- [PROBLEM STATEMENT] The task calls for the count of lines containing "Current" in these records, given as a number with no other words.
• • • •
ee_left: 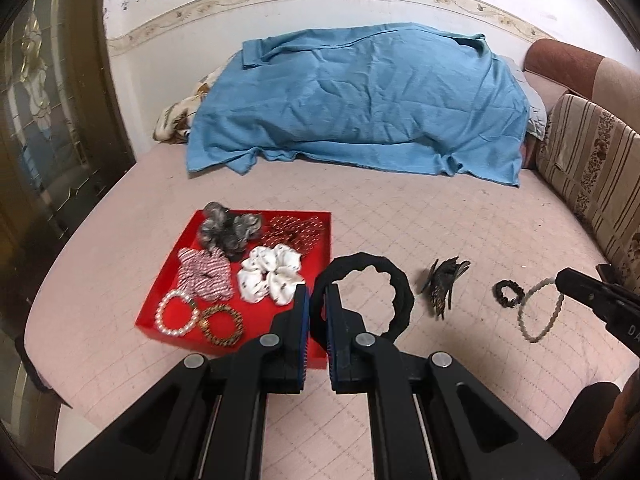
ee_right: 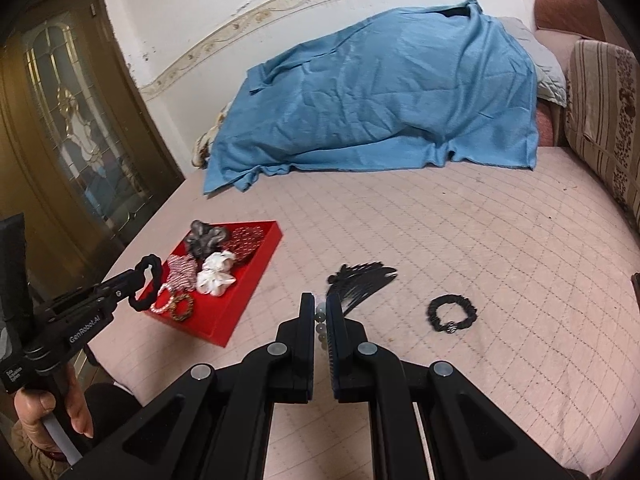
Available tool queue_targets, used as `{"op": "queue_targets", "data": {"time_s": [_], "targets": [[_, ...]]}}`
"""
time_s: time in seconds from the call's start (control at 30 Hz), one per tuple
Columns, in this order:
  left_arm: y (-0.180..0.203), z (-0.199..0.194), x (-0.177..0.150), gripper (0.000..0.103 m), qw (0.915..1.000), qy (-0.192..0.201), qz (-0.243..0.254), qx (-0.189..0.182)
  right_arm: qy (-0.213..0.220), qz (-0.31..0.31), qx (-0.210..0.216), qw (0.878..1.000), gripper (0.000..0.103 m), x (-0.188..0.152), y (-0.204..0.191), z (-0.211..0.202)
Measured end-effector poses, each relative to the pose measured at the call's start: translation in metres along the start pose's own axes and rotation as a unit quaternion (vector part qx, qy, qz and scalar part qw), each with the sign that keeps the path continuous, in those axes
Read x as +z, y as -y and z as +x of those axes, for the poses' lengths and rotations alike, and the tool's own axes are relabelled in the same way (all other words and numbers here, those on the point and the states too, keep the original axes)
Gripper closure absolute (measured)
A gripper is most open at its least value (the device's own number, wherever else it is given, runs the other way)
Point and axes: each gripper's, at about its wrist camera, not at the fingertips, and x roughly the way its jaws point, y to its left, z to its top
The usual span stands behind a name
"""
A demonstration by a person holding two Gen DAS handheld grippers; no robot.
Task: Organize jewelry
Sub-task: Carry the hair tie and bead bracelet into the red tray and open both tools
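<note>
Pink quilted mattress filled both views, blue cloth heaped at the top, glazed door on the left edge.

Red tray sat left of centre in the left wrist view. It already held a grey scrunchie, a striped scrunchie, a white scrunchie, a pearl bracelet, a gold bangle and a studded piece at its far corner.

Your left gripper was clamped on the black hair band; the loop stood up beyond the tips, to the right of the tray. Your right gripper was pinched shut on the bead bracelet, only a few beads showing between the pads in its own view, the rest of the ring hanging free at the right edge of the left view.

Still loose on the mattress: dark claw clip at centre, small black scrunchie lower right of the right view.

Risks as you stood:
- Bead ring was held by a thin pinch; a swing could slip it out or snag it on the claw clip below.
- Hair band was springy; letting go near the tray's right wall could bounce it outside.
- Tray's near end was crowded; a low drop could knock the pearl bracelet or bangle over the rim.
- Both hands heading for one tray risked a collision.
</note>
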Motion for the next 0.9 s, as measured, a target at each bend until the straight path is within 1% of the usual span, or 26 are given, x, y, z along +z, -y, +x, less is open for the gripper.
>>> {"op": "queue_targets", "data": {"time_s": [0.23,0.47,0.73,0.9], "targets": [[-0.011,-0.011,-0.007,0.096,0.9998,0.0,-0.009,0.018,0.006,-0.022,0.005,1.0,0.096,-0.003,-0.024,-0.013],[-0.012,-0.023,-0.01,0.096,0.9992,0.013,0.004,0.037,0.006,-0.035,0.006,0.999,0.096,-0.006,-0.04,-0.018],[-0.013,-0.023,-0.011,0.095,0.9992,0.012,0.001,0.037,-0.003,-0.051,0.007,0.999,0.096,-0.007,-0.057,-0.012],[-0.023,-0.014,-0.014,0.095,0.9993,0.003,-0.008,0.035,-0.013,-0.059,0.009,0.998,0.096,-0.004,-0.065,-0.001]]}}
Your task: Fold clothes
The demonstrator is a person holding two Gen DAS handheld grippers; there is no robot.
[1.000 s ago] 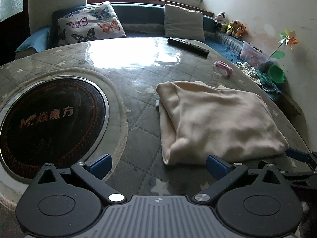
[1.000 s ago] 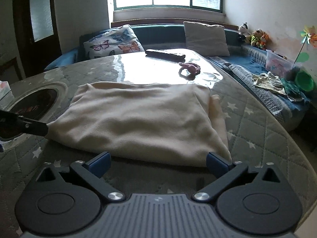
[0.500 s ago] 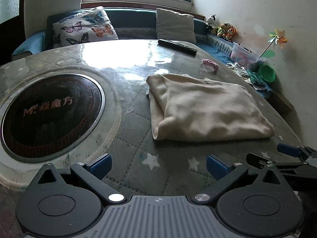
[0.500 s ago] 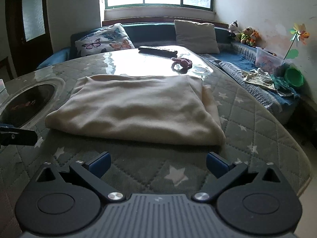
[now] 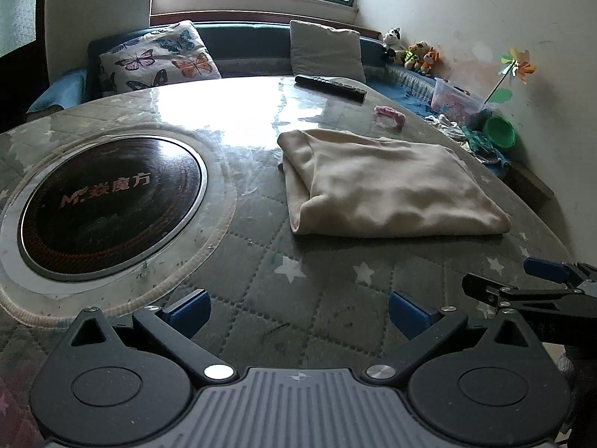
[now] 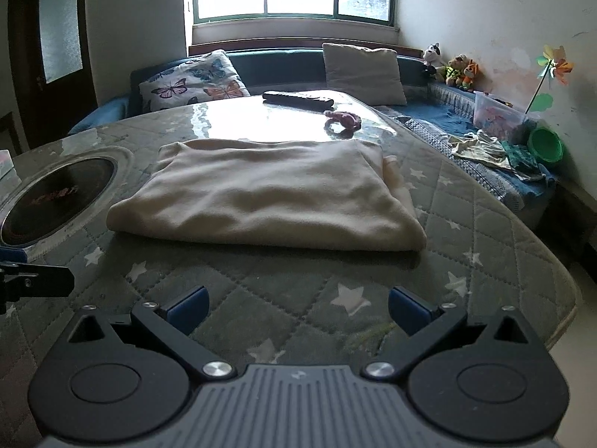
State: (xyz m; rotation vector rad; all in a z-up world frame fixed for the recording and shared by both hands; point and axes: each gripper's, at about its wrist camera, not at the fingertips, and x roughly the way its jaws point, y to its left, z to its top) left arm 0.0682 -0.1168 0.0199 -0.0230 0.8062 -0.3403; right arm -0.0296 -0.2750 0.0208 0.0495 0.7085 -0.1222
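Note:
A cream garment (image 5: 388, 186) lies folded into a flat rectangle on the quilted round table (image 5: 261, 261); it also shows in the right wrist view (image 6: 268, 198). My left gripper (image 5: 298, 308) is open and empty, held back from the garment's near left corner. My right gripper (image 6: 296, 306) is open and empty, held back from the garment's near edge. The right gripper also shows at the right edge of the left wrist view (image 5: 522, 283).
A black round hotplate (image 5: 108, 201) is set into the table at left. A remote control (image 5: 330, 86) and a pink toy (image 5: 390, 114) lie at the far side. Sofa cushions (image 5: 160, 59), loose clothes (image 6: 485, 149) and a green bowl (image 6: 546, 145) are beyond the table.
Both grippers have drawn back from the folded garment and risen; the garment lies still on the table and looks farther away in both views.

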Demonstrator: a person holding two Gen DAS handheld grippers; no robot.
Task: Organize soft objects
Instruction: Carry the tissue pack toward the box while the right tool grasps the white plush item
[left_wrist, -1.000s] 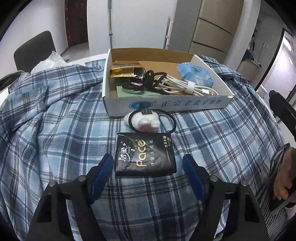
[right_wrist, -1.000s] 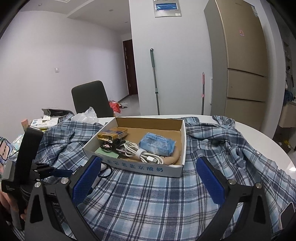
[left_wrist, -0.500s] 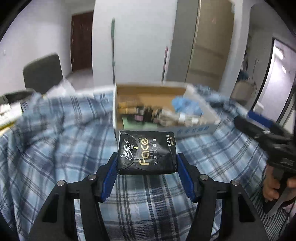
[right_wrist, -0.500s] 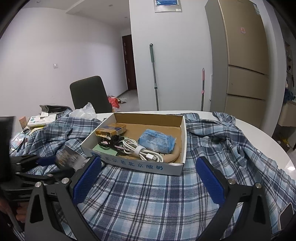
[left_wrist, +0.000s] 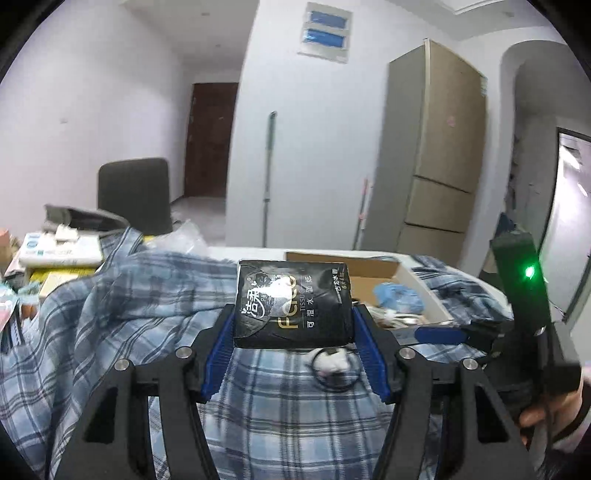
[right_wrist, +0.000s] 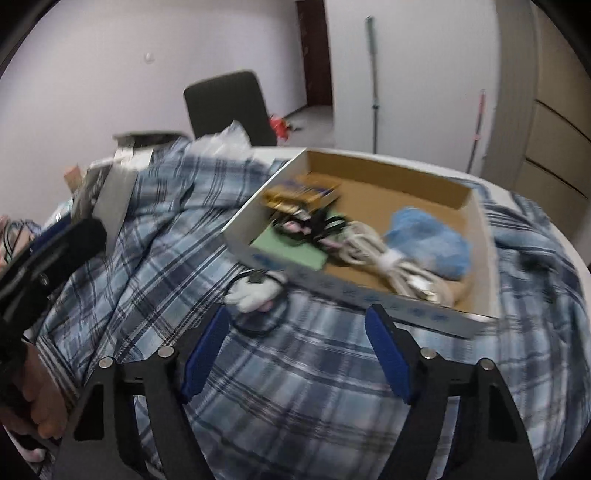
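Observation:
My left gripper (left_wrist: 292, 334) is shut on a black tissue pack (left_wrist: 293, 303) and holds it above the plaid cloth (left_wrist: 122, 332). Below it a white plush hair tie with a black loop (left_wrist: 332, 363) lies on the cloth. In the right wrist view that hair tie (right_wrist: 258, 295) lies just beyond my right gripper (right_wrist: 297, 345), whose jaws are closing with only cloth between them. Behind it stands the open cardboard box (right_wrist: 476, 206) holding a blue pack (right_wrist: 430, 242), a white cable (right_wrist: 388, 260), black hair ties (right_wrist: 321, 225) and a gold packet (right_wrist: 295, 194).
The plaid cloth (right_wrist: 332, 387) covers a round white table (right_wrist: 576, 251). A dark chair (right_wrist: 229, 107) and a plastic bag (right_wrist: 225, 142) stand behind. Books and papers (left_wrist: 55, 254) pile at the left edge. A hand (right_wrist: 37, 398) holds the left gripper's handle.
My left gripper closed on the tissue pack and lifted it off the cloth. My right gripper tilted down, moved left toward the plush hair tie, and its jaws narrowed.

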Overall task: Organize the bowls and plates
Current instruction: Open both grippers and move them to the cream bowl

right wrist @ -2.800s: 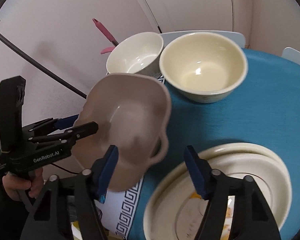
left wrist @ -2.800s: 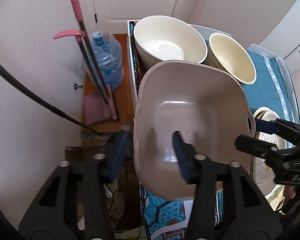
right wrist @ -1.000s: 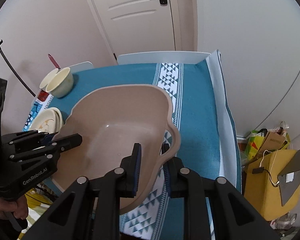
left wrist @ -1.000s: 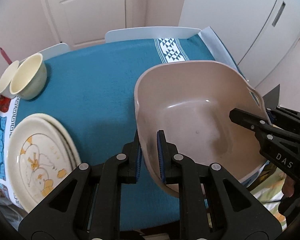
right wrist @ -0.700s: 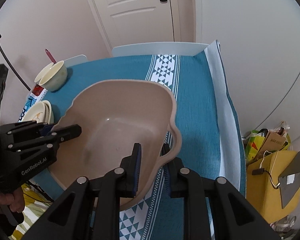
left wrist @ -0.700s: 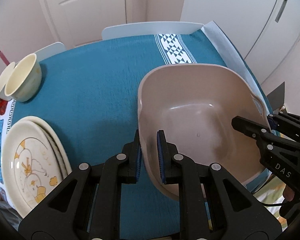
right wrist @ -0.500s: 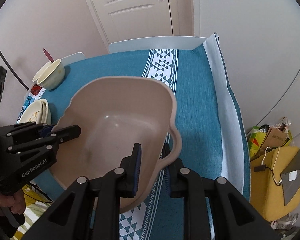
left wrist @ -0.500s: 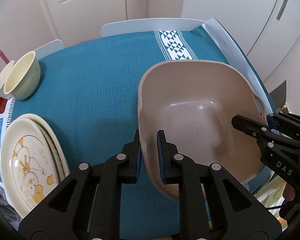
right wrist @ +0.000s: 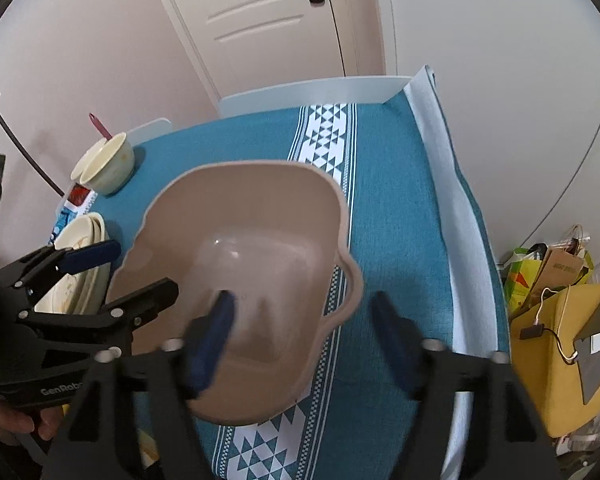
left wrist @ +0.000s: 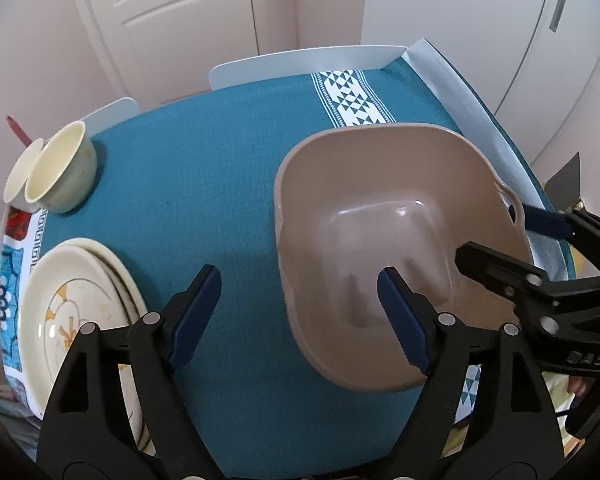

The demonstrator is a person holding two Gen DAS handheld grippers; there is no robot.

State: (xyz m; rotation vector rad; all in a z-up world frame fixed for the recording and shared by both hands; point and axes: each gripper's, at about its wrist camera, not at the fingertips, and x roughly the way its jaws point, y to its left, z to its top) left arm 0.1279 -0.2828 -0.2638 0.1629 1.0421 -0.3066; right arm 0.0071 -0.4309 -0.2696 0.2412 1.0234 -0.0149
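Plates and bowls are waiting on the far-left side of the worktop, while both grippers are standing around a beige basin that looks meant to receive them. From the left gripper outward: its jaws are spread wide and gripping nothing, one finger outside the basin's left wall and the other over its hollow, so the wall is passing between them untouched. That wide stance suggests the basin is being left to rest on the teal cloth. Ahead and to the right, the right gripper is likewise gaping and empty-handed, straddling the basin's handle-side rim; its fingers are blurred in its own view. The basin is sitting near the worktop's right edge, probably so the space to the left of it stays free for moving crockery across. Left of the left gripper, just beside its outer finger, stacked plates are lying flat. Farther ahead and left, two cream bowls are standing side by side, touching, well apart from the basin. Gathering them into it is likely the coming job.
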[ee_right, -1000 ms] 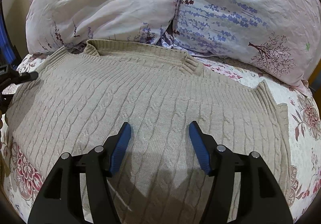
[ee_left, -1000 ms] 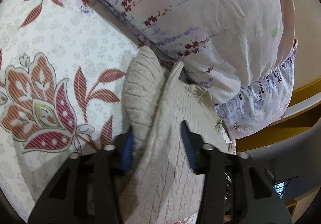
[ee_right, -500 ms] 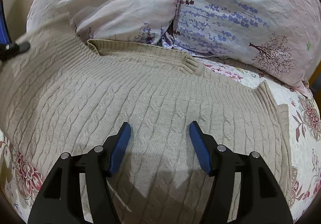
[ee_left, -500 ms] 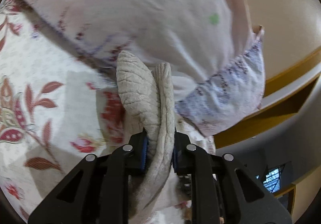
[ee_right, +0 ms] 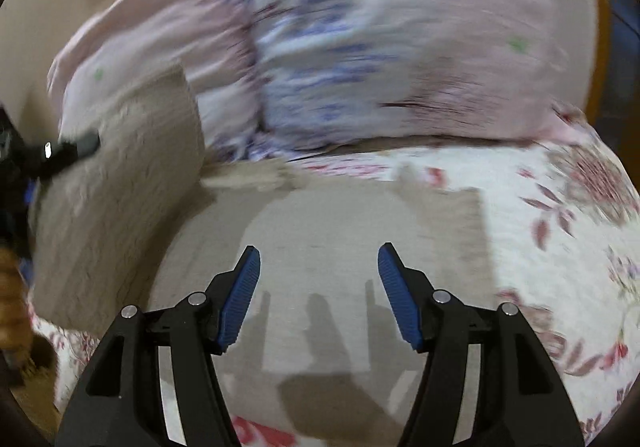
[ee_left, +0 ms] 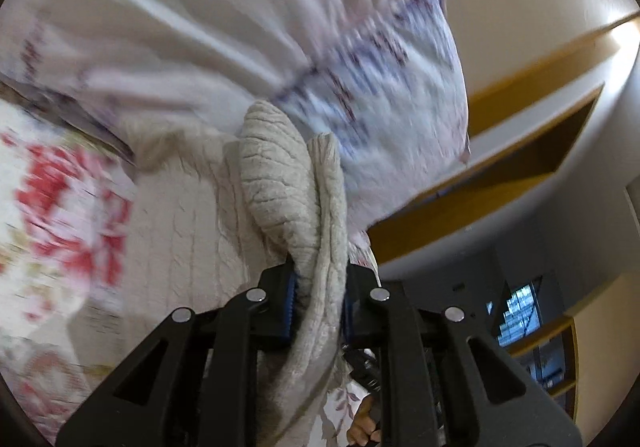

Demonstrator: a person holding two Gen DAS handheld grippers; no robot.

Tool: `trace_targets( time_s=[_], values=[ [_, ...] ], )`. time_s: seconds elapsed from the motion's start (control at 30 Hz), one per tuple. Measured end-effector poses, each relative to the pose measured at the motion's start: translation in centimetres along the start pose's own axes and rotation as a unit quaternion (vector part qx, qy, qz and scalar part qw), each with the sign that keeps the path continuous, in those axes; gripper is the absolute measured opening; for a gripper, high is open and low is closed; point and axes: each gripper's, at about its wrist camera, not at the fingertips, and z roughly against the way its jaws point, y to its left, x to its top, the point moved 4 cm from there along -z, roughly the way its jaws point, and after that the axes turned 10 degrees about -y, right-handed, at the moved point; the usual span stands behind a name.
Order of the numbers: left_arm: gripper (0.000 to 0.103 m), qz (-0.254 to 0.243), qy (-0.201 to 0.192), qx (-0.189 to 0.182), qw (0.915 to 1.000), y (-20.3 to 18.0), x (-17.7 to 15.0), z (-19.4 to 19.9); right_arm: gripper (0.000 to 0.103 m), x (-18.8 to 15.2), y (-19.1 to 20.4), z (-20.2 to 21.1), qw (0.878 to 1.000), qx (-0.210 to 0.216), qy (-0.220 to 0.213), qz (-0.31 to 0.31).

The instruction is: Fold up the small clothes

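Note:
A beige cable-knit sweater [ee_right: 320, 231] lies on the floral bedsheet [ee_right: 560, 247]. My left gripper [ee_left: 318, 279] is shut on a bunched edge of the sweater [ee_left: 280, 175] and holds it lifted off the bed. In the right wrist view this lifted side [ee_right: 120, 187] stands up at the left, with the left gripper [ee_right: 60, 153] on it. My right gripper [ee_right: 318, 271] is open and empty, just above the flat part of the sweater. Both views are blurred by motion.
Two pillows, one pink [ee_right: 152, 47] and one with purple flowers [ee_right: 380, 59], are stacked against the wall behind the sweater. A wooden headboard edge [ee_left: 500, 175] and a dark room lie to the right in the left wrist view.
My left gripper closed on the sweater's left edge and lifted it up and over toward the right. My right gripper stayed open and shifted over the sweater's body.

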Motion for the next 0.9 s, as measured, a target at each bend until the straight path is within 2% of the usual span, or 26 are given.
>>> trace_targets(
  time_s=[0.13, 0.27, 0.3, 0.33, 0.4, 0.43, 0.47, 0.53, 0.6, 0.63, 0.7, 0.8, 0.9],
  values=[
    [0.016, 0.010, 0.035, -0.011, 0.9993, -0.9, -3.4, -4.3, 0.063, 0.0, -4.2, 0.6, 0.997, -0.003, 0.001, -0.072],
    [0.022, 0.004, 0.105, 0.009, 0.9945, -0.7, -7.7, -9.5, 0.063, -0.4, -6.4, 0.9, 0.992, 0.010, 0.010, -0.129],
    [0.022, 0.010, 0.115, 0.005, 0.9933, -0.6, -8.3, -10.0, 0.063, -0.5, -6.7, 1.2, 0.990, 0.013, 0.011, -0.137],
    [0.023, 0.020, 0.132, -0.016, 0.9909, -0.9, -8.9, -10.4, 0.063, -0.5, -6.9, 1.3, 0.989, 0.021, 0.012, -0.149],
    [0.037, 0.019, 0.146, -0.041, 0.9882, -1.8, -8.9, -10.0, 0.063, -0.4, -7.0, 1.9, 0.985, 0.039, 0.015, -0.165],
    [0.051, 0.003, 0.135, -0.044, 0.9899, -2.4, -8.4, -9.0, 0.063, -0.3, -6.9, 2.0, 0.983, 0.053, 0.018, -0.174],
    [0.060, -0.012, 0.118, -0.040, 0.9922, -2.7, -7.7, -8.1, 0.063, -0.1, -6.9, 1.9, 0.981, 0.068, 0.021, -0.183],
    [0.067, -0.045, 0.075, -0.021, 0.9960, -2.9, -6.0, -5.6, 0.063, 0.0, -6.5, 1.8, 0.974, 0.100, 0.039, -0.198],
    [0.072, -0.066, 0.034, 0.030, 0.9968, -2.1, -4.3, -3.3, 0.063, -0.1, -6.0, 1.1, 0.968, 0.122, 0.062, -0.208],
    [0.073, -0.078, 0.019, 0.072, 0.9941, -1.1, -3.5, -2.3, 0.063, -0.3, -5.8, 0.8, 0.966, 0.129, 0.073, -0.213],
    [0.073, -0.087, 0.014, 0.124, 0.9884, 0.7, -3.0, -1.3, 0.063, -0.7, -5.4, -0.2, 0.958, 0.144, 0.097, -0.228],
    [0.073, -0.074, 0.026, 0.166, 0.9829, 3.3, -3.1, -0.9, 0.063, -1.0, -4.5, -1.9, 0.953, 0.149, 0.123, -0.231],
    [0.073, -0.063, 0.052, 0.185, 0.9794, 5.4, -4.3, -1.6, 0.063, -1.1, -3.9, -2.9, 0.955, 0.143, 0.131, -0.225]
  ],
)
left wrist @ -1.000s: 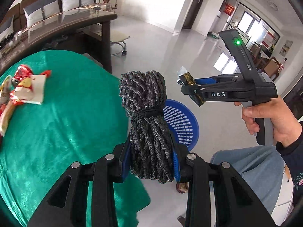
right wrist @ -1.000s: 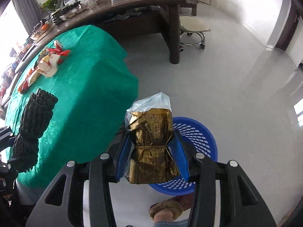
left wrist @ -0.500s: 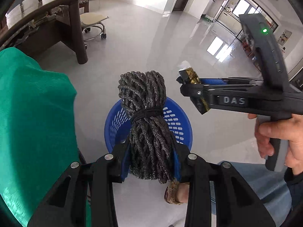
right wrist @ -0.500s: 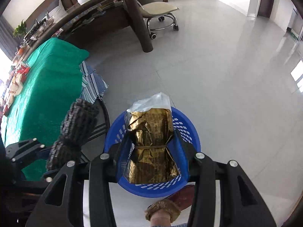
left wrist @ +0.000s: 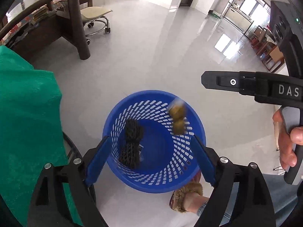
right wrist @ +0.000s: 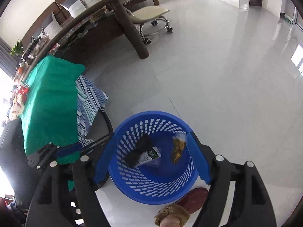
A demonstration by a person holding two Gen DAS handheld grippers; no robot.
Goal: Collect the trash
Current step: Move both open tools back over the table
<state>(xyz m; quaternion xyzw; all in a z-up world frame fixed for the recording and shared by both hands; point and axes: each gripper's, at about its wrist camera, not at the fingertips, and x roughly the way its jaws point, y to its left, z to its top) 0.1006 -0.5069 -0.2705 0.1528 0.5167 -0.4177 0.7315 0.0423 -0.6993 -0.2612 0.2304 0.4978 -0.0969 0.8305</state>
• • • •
- [FINISHED EXERCISE] 2